● **EXERCISE BRIEF**
In the entries that follow, the first line to write out is the one containing "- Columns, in", and the last is the one containing "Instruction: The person". Reproduce that stretch exactly, with nothing before or after it.
[Start of Attachment]
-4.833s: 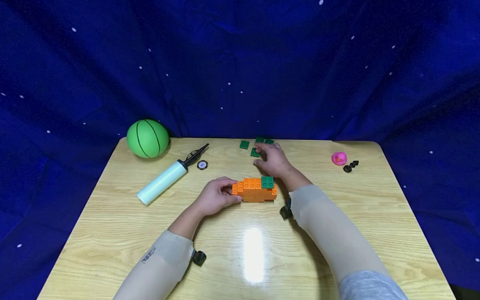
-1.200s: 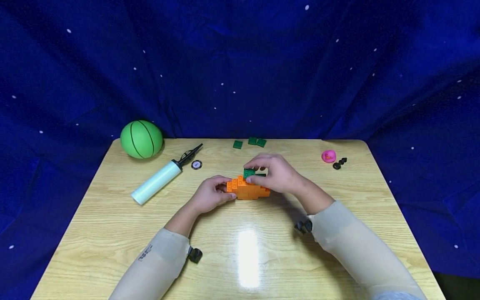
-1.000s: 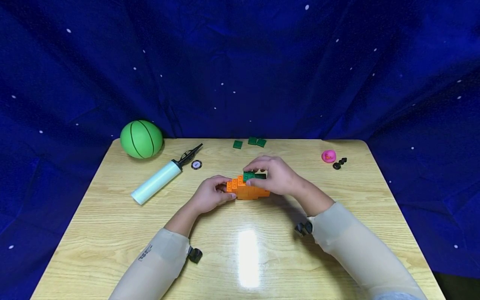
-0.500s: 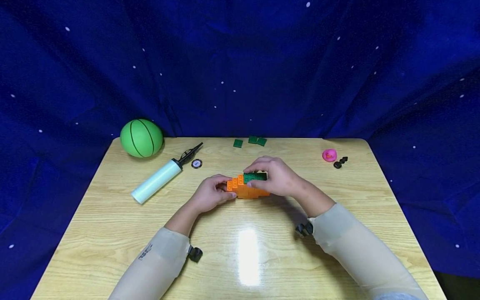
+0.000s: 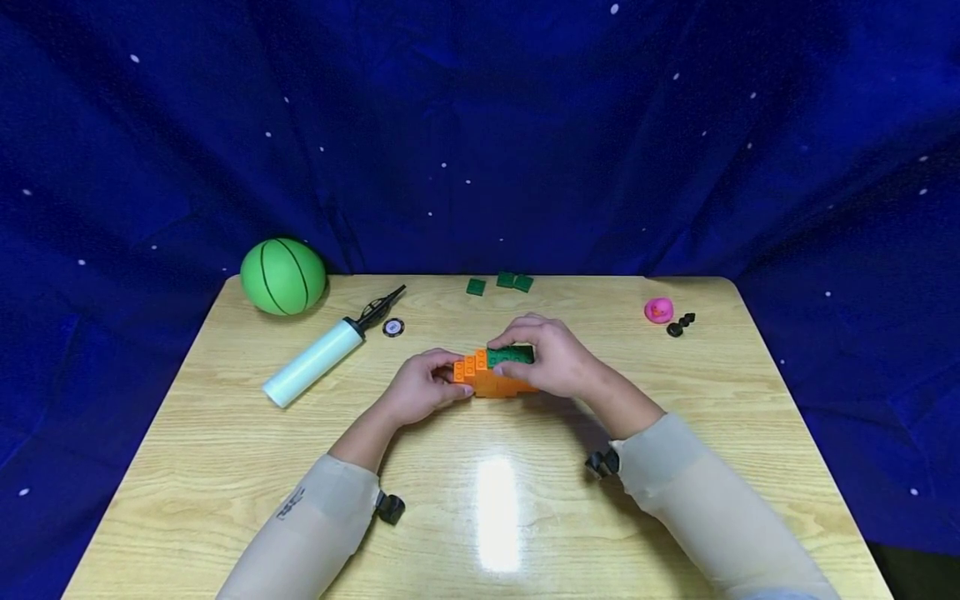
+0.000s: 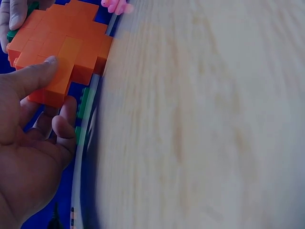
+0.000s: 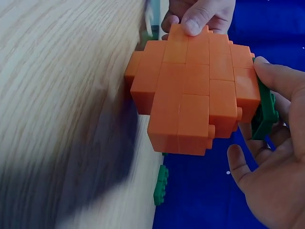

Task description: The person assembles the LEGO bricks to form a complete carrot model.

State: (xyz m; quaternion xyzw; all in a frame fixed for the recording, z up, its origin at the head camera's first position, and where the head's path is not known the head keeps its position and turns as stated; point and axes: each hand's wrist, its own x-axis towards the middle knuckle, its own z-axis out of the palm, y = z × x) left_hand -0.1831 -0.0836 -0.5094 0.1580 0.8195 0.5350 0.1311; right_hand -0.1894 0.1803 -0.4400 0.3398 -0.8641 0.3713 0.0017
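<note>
An orange toy-brick build stands on the table, stepped at its left end. My left hand holds that end, and in the left wrist view the thumb lies on the orange face with fingers behind. Green toy bricks lie in a row along the build's top. My right hand pinches them between thumb and fingers, covering their right part. From the right wrist view, a green brick sits at the build's top edge and juts past the orange bricks, with the right thumb at its edge.
Several loose green bricks lie at the table's back edge. Left are a green ball, a pump with a pale blue barrel and a poker chip. Right are a pink rubber duck and a small black piece.
My right hand has brought a green brick from the back group onto the build. Tilted about a second ago, it now lies level beside the other green one. The left hand keeps its hold.
</note>
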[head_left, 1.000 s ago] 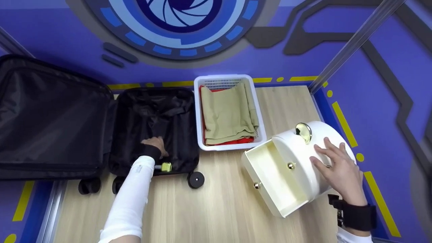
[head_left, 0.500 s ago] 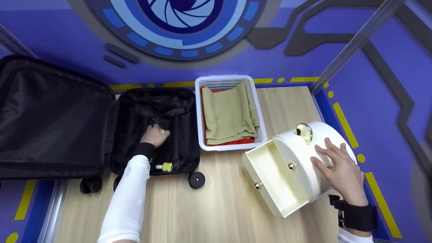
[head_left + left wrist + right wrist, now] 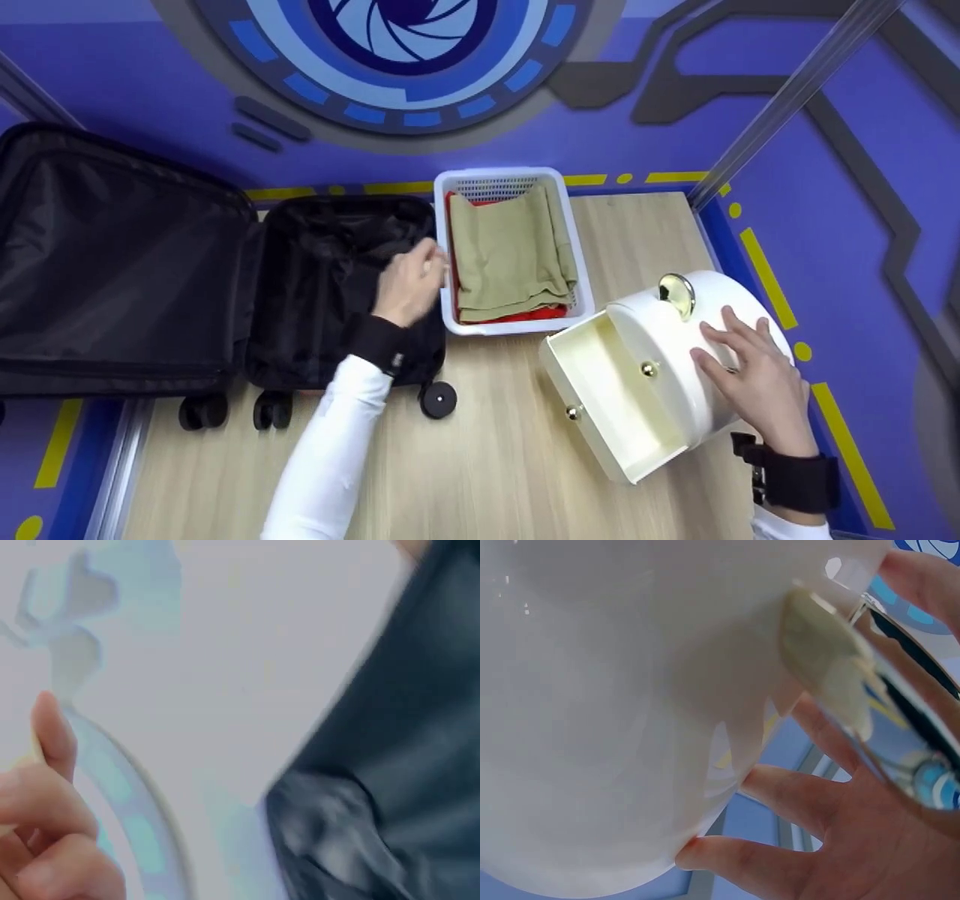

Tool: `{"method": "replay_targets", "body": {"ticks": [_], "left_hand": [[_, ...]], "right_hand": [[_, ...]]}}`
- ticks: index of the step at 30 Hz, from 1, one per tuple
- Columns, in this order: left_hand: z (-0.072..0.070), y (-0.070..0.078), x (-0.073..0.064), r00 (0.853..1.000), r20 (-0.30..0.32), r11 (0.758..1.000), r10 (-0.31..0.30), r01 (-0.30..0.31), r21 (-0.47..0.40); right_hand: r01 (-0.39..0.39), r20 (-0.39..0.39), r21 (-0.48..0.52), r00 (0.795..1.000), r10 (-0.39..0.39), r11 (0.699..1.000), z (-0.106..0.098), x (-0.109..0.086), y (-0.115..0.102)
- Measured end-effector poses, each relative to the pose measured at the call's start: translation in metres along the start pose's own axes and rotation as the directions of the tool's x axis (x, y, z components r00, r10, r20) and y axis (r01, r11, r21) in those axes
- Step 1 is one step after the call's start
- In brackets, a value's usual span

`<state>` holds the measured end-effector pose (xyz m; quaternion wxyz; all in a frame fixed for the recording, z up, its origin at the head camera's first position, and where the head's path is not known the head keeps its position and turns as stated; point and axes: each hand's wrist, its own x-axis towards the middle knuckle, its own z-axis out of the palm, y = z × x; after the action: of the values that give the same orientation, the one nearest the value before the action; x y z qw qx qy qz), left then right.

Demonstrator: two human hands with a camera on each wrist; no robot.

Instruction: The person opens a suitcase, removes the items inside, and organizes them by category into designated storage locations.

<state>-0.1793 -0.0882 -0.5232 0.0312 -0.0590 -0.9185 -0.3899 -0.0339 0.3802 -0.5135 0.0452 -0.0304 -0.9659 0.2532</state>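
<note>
My left hand [image 3: 411, 283] is over the right edge of the black suitcase [image 3: 300, 300], beside the white basket [image 3: 517, 328]. Its fingers are curled and seem to pinch a small pale thing [image 3: 427, 266], too small and blurred to identify. In the left wrist view the curled fingers [image 3: 56, 739] show at lower left. My right hand [image 3: 761, 379] rests with spread fingers on a white rounded drawer box [image 3: 705, 330]. Fingertips [image 3: 694, 851] touch its glossy side in the right wrist view. A lower drawer [image 3: 622, 397] with a gold knob [image 3: 573, 412] is pulled out.
Folded khaki cloth [image 3: 510, 255] lies over red cloth [image 3: 547, 311] in the basket. The suitcase lid [image 3: 120, 262] lies spread to the left. Suitcase wheels [image 3: 437, 400] stick out in front. A blue-purple wall [image 3: 600, 142] borders the wooden table [image 3: 480, 450].
My left hand has lifted from the suitcase's bottom and moved right, toward the basket. A small yellow-green item in the suitcase is now hidden by my arm. My right hand has stayed put.
</note>
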Motion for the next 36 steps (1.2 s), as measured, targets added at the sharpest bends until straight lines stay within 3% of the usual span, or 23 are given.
{"method": "replay_targets", "body": {"ticks": [3, 6, 10, 13, 19, 24, 27, 36], "left_hand": [[0.024, 0.027, -0.012, 0.991, 0.055, 0.993, 0.121, -0.12, -0.016], [0.051, 0.047, -0.025, 0.966, 0.121, 0.974, 0.227, -0.224, -0.04], [0.088, 0.068, -0.043, 0.903, 0.19, 0.923, 0.385, -0.383, -0.049], [0.113, 0.083, -0.056, 0.853, 0.245, 0.88, 0.462, -0.476, -0.002], [0.155, 0.106, -0.08, 0.788, 0.403, 0.831, 0.465, -0.546, 0.11], [0.184, 0.112, -0.093, 0.757, 0.483, 0.766, 0.441, -0.598, 0.237], [0.195, 0.112, -0.097, 0.749, 0.516, 0.744, 0.416, -0.607, 0.28], [0.206, 0.121, -0.093, 0.758, 0.588, 0.676, 0.283, -0.592, 0.439]], "right_hand": [[-0.001, -0.001, -0.003, 1.0, 0.001, 1.0, 0.0, 0.0, 0.0], [0.002, -0.001, -0.002, 1.0, -0.002, 1.0, 0.001, 0.0, 0.0], [0.005, -0.012, 0.003, 1.0, -0.005, 1.0, 0.001, 0.0, 0.0], [0.004, -0.015, 0.002, 1.0, -0.004, 1.0, 0.001, 0.0, 0.0], [-0.007, 0.002, -0.004, 1.0, 0.007, 1.0, 0.001, 0.0, 0.0], [-0.009, 0.005, -0.006, 1.0, 0.009, 1.0, 0.001, 0.0, 0.002], [-0.007, 0.002, -0.009, 1.0, 0.007, 1.0, 0.001, -0.001, 0.003], [0.012, -0.023, 0.004, 1.0, -0.012, 1.0, 0.001, 0.0, 0.002]]}}
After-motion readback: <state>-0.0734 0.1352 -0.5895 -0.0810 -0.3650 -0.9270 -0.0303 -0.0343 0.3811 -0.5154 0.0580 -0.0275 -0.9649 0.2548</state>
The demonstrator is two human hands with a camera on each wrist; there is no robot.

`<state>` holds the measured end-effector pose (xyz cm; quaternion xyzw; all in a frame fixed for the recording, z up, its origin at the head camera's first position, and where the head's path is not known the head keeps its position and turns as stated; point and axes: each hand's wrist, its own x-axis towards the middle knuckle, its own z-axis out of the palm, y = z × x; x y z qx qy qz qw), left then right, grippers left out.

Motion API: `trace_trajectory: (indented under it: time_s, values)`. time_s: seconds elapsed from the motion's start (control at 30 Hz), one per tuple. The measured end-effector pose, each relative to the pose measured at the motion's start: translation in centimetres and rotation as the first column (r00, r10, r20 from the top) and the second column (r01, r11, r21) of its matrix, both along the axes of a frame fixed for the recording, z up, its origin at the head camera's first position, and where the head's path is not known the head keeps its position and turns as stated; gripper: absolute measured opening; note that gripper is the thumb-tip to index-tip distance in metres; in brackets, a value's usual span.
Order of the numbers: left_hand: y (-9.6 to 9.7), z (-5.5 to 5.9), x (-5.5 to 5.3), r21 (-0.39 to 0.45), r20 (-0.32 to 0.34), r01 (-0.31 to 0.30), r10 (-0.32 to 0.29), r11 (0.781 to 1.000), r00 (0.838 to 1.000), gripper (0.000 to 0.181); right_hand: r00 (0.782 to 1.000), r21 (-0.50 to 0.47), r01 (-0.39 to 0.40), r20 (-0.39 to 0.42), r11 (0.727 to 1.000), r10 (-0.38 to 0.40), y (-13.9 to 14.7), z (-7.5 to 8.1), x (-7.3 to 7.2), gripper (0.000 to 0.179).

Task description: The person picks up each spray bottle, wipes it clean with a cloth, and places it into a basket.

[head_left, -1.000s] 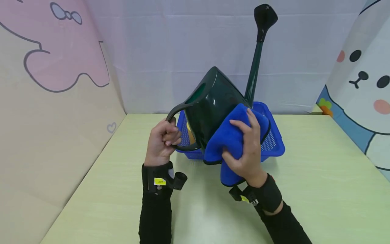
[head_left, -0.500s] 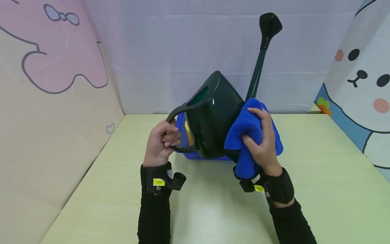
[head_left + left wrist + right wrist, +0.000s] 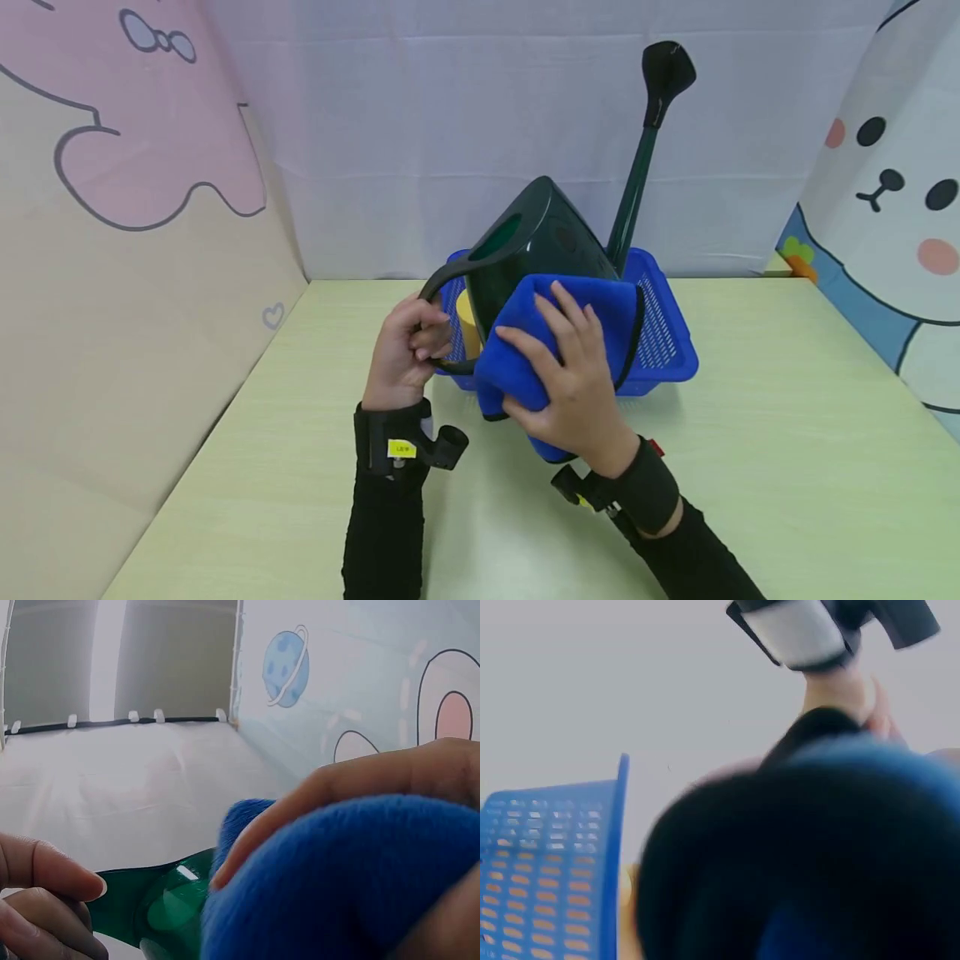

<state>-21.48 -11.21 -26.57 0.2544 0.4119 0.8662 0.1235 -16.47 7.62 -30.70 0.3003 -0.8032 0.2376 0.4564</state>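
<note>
In the head view, a dark green watering can (image 3: 577, 235) is held tilted, its long spout rising to a black rose (image 3: 667, 73). My left hand (image 3: 411, 343) grips the can's looped handle at the left. My right hand (image 3: 573, 379) holds a blue cloth (image 3: 600, 312) with black edging against the can's side, fingers spread over it. The cloth hides the can's lower part. From the left wrist, the cloth (image 3: 337, 877) and a right-hand finger bent over it fill the right, beside the green can (image 3: 176, 907). The cloth is a dark blur in the right wrist view.
Behind the can, a blue perforated basket (image 3: 678, 362) stands on the pale table (image 3: 780, 467). A yellow object (image 3: 468, 321) shows inside it, partly hidden. A white curtain (image 3: 420, 150) hangs along the back, with cartoon-printed panels on both sides.
My right hand and the cloth slid right along the can, then came back left and now cover its lower front. The spout tip sits lower than a second ago. My left hand keeps its grip.
</note>
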Motion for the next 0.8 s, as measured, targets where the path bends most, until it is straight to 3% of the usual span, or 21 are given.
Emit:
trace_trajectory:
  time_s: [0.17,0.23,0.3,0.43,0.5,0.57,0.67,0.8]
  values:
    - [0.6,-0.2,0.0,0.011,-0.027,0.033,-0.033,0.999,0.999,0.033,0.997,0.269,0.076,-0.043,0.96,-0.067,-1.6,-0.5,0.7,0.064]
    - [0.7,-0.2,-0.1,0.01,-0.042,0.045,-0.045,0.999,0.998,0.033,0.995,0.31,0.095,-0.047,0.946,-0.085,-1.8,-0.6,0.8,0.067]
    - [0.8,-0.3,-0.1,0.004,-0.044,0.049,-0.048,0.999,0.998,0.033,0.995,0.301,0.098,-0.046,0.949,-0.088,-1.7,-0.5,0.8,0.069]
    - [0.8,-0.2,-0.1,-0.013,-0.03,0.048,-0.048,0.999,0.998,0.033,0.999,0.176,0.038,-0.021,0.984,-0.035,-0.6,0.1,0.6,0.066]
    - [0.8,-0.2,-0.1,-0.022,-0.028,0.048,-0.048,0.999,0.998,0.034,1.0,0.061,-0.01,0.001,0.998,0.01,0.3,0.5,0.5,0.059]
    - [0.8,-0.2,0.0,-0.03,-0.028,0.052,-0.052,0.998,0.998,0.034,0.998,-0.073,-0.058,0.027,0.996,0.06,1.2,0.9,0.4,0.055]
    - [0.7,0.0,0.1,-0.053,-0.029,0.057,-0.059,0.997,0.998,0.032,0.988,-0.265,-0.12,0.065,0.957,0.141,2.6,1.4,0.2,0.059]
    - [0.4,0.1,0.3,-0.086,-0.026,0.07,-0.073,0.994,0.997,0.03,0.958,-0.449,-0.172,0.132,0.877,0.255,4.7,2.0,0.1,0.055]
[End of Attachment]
● **RESULT FOR THIS EXERCISE**
- Columns, in this order: left_hand: z (-0.072..0.070), y (-0.070..0.078), x (-0.073..0.064), r00 (0.853..1.000), r20 (-0.30..0.32), r11 (0.758..1.000), r10 (-0.31..0.30), r01 (-0.30..0.31), r21 (-0.47..0.40); right_hand: r01 (-0.39..0.39), r20 (-0.39..0.39), r21 (-0.48..0.52), r00 (0.795..1.000), r10 (-0.39..0.39), r11 (0.699..1.000), z (-0.106..0.098), x (-0.109..0.086), y (-0.115..0.102)
- Measured end-effector poses, each relative to the pose measured at the call's start: translation in metres along the start pose's own axes and rotation as the directions of the tool's x axis (x, y, z components r00, r10, r20) and y axis (r01, r11, r21) in those axes
- Step 1 is one step after the call's start
- In brackets, a value's usual span

`<state>` holds the measured end-effector pose (xyz m; quaternion wxyz; all in a frame fixed for the recording, z up, its origin at the head camera's first position, and where the head's path is not known the head keeps its position and turns as stated; point and axes: each hand's wrist, its own x-axis towards the middle knuckle, its own z-axis out of the palm, y = z × x; after the action: of the values that give the same orientation, the one nearest the value before the action; x y z qw qx qy qz), left then right.

Demonstrator: two human hands with a camera on each wrist; no robot.

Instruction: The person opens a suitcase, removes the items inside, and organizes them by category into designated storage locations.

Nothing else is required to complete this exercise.